TO THE EDITOR
We read with interest the paper published by Zou et al exploring the ED95 of intranasal sufentanil (SUF) combined with intranasal dexmedetomidine (DEX) for moderate sedation during endoscopic ultrasonography (EUS). EUS has been widely used clinically due to its unique diagnostic value regarding lesions arising from the pancreas, upper gastrointestinal tract, as well as adjacent structures, such as the liver and lymph nodes[2-4]. However, EUS procedures take a long time and use a larger and stiffer probe compared to conventional endoscopes. Thus, it is important that we ensure that EUS tolerability is acceptable.
In patients undergoing complex endoscopic procedures, the current standard of practice is to administer sedative medication intravenously. Propofol-based sedation has become the first choice for endoscopic sedation over the last two decades because of its fast onset of action and short half-life[5,6]. Although there is compelling evidence to support the quality, cost effectiveness, and safety profile of the administration of propofol for EUS in the absence of an anesthesiologist[7,8], it is currently recommended that the administration and monitoring of propofol sedation for endoscopic procedures should be the responsibility of a dedicated and appropriately trained anesthetist only. A joint position statement endorsed by the British Society of Gastroenterology, the Joint Advisory Group, and the Royal College of Anesthetists highlights the role of anesthetist-led deep sedation practice with a focus on propofol sedation. This is because propofol can produce serious and potentially fatal side effects such as hypotension, bradycardia, hypoventilation, hypoxemia, and even apnea. Therefore, propofol-independent sedation regimens have received increasing attention since such regimens could avoid the controversy related to non-anesthesiologist-administered propofol sedation[10,11].
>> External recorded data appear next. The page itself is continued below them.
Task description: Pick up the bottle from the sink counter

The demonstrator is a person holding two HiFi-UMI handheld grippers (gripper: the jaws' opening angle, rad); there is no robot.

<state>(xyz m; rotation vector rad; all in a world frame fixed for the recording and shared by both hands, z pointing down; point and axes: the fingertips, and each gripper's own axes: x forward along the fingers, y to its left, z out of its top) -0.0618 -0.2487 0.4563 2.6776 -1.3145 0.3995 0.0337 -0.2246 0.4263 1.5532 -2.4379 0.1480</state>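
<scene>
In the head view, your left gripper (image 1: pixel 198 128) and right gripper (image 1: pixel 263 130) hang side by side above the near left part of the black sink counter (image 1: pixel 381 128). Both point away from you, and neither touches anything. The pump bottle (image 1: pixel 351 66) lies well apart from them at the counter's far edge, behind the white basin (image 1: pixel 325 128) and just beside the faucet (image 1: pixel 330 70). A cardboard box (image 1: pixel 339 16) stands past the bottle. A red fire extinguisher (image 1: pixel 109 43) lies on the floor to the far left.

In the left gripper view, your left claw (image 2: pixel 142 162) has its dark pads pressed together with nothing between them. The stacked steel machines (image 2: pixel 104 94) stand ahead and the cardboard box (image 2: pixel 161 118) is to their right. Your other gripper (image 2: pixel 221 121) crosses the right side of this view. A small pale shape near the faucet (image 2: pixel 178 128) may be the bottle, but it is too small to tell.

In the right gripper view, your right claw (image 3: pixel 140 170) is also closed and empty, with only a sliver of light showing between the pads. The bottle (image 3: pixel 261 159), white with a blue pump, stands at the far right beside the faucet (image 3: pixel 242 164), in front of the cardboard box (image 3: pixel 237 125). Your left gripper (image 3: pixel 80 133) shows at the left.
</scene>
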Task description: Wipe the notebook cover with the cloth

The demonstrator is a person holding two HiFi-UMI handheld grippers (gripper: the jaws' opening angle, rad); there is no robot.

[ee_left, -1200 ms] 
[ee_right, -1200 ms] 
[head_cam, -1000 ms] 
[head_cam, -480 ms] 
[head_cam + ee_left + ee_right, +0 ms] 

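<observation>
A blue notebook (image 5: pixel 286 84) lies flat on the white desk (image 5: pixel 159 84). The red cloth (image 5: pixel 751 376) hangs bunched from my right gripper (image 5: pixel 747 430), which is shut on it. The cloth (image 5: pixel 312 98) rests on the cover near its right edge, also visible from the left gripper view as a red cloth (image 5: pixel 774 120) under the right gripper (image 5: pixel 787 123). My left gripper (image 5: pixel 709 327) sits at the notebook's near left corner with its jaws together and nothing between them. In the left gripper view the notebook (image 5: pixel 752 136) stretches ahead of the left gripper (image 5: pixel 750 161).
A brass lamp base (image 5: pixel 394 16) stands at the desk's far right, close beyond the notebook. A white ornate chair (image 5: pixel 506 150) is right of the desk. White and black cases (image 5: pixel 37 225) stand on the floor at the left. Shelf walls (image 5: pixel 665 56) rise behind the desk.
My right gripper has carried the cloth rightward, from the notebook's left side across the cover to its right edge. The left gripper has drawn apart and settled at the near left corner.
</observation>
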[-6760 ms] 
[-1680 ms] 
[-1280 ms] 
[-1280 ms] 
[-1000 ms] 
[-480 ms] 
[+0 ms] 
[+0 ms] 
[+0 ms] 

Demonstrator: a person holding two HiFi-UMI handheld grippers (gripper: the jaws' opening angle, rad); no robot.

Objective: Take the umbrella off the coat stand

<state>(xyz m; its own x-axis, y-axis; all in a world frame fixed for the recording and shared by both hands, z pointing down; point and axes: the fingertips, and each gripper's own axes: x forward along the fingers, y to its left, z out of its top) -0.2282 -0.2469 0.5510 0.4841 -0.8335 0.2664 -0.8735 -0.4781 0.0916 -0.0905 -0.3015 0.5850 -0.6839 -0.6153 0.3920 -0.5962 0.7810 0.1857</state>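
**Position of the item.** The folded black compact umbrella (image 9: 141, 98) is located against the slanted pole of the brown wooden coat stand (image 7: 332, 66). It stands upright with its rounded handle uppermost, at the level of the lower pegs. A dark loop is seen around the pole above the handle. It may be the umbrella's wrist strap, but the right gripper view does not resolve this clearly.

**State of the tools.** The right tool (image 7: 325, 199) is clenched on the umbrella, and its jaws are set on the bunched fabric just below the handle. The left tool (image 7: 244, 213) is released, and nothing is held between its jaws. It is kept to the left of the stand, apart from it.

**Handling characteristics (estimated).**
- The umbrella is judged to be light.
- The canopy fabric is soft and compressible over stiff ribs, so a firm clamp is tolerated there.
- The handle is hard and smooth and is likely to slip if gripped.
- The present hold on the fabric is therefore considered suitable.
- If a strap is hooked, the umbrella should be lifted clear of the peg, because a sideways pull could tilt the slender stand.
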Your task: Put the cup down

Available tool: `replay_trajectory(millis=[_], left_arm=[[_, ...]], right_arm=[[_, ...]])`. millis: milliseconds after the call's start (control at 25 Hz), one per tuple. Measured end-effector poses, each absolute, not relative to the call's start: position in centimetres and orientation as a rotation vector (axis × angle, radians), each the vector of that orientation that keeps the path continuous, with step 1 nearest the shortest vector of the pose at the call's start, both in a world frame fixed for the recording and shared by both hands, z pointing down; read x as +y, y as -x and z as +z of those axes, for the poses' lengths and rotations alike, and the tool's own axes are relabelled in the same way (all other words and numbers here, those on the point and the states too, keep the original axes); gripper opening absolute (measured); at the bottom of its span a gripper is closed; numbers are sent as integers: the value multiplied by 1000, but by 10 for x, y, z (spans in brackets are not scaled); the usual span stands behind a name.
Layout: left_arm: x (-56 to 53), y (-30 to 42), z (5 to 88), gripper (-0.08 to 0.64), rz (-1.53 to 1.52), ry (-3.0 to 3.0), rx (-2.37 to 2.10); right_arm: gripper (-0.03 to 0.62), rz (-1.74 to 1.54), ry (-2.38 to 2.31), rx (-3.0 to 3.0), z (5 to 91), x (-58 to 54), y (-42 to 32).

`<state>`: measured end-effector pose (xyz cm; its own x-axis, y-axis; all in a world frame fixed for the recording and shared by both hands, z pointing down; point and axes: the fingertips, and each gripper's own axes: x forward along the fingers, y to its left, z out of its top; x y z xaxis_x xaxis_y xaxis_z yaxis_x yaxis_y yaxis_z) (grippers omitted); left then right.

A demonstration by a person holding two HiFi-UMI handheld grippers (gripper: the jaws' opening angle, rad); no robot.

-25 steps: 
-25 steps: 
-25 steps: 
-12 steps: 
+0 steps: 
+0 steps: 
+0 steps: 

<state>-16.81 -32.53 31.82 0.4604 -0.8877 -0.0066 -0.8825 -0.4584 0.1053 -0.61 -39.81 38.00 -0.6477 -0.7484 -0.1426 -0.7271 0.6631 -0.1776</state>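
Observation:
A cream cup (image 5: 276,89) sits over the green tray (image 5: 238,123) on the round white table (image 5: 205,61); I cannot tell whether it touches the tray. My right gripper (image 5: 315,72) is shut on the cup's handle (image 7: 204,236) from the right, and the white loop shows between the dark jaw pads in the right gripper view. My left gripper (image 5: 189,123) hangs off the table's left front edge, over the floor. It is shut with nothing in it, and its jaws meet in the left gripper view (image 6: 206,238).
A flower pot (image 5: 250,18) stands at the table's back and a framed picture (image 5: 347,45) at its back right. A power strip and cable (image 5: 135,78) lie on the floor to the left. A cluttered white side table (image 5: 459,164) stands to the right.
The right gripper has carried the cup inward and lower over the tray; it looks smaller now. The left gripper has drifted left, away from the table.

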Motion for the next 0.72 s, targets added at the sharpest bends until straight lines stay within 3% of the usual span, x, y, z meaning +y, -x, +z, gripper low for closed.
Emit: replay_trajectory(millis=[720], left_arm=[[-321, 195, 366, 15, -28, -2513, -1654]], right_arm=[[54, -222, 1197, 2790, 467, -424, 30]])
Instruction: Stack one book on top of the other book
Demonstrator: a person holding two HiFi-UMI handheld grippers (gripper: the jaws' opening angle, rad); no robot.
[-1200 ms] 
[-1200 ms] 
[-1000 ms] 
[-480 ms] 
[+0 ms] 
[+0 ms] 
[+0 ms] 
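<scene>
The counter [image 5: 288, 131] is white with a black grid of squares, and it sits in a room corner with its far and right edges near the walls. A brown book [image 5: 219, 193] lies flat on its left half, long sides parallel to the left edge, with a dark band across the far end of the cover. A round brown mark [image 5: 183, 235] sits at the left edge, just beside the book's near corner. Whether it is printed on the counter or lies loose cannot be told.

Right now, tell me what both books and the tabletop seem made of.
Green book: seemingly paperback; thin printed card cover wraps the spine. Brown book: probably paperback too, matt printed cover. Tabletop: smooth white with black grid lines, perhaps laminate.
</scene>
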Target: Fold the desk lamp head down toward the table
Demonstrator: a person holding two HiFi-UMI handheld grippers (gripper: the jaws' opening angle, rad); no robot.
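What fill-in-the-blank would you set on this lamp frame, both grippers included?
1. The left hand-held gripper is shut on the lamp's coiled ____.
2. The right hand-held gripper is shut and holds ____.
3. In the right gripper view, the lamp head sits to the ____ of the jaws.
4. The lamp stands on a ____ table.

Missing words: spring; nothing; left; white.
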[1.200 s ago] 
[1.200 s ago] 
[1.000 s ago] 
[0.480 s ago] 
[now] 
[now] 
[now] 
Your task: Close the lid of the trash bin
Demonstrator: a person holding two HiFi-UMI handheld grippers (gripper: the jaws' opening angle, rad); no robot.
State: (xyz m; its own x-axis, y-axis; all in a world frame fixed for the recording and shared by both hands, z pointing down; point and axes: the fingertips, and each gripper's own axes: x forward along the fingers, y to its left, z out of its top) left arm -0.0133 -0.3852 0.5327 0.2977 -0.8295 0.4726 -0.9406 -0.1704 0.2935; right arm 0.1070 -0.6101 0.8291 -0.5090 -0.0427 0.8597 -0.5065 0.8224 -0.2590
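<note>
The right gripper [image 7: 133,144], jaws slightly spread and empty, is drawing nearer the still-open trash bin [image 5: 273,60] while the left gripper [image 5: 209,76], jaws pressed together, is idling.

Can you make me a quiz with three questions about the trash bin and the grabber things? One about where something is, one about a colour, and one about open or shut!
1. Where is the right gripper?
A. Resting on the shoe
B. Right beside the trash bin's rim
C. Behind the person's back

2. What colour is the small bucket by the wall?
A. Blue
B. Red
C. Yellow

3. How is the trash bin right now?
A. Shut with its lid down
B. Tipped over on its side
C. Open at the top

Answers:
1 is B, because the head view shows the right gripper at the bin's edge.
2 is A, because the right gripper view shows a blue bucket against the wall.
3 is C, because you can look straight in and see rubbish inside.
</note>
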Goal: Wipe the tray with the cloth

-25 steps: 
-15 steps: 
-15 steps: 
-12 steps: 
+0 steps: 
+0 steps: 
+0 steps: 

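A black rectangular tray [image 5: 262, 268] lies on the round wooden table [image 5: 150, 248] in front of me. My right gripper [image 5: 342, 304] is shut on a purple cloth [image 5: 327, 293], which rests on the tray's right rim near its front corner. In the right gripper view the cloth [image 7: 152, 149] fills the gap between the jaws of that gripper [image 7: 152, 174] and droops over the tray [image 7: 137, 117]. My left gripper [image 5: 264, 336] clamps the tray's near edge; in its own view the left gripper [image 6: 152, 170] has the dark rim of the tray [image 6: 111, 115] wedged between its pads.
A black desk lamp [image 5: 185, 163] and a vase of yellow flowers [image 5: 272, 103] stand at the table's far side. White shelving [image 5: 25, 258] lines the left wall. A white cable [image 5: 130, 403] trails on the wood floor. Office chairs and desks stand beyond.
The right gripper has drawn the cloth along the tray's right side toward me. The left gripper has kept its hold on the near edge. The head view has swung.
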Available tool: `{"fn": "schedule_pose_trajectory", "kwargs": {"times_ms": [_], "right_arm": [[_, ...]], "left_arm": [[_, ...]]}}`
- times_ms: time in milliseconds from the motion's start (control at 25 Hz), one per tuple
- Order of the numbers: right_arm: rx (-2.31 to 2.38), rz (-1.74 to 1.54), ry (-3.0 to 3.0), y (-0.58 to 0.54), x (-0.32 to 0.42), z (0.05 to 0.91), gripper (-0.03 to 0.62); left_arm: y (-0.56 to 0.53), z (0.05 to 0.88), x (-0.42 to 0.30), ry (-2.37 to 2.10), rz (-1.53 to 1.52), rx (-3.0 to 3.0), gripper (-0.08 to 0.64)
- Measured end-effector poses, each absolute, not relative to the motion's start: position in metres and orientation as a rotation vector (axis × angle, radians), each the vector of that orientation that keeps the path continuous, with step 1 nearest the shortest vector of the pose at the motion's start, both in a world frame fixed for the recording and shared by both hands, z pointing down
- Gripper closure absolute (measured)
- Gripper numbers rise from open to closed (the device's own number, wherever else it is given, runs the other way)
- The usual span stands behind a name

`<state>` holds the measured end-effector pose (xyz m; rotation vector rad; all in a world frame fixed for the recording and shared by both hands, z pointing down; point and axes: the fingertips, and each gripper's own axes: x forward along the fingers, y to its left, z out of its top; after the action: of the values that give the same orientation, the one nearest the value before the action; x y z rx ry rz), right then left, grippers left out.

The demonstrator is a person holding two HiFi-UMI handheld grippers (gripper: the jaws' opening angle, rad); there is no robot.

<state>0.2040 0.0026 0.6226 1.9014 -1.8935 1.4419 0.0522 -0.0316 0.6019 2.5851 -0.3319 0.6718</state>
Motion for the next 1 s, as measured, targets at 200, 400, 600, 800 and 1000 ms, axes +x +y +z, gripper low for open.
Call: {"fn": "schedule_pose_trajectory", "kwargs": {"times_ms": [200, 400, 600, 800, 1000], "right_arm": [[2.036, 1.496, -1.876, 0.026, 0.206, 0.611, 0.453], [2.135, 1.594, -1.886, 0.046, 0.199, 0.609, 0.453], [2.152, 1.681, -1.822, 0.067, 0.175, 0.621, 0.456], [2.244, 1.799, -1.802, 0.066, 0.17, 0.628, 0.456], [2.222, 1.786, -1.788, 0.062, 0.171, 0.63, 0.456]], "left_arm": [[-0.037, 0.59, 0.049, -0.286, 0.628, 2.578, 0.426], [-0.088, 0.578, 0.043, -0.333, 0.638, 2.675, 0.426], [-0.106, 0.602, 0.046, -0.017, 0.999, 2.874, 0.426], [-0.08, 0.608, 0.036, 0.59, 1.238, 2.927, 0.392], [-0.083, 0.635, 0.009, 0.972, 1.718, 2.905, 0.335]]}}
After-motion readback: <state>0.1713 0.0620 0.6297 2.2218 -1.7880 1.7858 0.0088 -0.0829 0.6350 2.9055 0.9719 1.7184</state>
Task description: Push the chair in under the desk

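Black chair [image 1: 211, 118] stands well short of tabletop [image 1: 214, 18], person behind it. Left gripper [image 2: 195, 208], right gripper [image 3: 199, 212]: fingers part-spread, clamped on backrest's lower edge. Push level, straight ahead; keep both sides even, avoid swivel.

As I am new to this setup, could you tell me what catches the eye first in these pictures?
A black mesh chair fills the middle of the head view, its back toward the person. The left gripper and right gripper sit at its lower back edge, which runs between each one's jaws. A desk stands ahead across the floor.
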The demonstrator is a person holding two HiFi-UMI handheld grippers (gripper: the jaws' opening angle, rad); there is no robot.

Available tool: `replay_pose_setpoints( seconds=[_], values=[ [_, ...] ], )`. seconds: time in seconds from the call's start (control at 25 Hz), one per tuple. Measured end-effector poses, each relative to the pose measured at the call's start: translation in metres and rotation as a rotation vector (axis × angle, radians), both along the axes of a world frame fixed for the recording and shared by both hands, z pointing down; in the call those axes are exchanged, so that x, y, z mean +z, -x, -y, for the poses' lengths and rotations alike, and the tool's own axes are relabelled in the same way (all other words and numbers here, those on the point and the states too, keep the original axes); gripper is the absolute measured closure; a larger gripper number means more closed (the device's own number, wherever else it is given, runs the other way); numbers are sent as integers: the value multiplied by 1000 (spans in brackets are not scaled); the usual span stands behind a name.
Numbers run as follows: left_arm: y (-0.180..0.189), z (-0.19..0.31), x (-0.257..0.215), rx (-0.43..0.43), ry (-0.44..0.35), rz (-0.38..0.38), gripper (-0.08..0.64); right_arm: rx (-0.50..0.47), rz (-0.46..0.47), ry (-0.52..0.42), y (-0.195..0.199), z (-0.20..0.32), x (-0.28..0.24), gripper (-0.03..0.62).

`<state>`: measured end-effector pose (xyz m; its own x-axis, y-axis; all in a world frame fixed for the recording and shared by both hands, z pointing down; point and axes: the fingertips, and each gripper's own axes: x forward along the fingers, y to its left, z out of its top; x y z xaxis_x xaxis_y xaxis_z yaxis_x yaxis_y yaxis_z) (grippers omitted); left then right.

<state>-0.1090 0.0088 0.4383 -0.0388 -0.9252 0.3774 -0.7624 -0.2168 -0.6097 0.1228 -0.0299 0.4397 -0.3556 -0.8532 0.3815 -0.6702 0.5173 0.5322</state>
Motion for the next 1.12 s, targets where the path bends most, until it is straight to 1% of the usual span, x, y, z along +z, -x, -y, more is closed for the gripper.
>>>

Here, the paper proposed a promising and alternative regimen for non-anesthesiologist propofol administration during EUS, despite the authors’ original intention not to do so. Intranasal administration offers a noninvasive, rapid, and efficient route for drug delivery with stable hemodynamics compared to the intravenous route due to a slower and more gradual onset. The authors made ingenious use of the pharmacokinetic characteristics of SUF and DEX. Intranasal 1 μg/kg DEX was administered 45 min before EUS and intranasal 0.3 μg/kg SUF was administered 20 min later, ensuring that the two drugs achieved peak effect during the procedure[12,13]. Sequential intranasal therapy exhibited an estimated sedation success probability that reached 94.9%, higher satisfaction scores, and minor adverse events. The emerging sedation regimen makes it possible to administer EUS sedation without an anesthesiologist and has high clinical significance. However, there are still several issues that need to be discussed with the authors before this technology is popularized. The modified observer’s assessment of alert (MOAA/S) scale is generally classified as deep sedation (0 to 1), moderate sedation (2 to 3) and slight sedation (4 to 5)[14,15]. However, the authors defined a successful moderate sedation as a score ≤ 3 on the MOAA/S a scale; this would mean that deep sedation (MOAA/S: 0 to 1) into the category of moderate sedation. Although deep sedation does not mean oversedation, this might be more understandable if the authors could clarify the difference between moderate sedation and oversedation. In addition, the paper does not describe the MOAA/S scores of patients throughout their procedures. The authors acknowledged the presence of fluctuating levels of sedation although the use of rescue sedation was not reported. Insufficient or excessive sedation will inevitably lead to complications and may cause readers to worry about the safety of this technique.
Another issue worth noting is that the authors did not describe the time elapsed from the onset of sedation to discharge, and according to the pharmacokinetics of SUF and DEX, the maintenance time for both drugs is approximately 2 h[12,13]. Conversely, the average procedure time in this study was only 30 min, indicating that patients remained under sedation for 1 h after the completion of EUS. This might delay recovery when compared with the established protocol involving propofol sedation. We hope that the authors will provide relevant data to answer these concerns.
In our opinion, the most significant problem with this novel technology is the feasibility of clinical promotion. The sedation preparation prior to EUS took 45 min in this study. Transnasal medication also requires medical monitoring, thus increasing the occupation of medical resources and causing delays in the procedure, especially in outpatients. A separate induction room and complete service flow are prerequisites for the application of this new sedation regimen. Furthermore, as the article mentioned, the study was performed in patients with a normal body mass index (BMI). This would exclude the occurrence of serious respiratory depression in those with a high BMI.
To conclude, we believe that the authors provided a promising regimen for non-anesthesiologist sedation during EUS even if sedation levels fluctuated throughout the study period. Nevertheless, further studies are now needed to confirm the safety profile of this technique in different populations.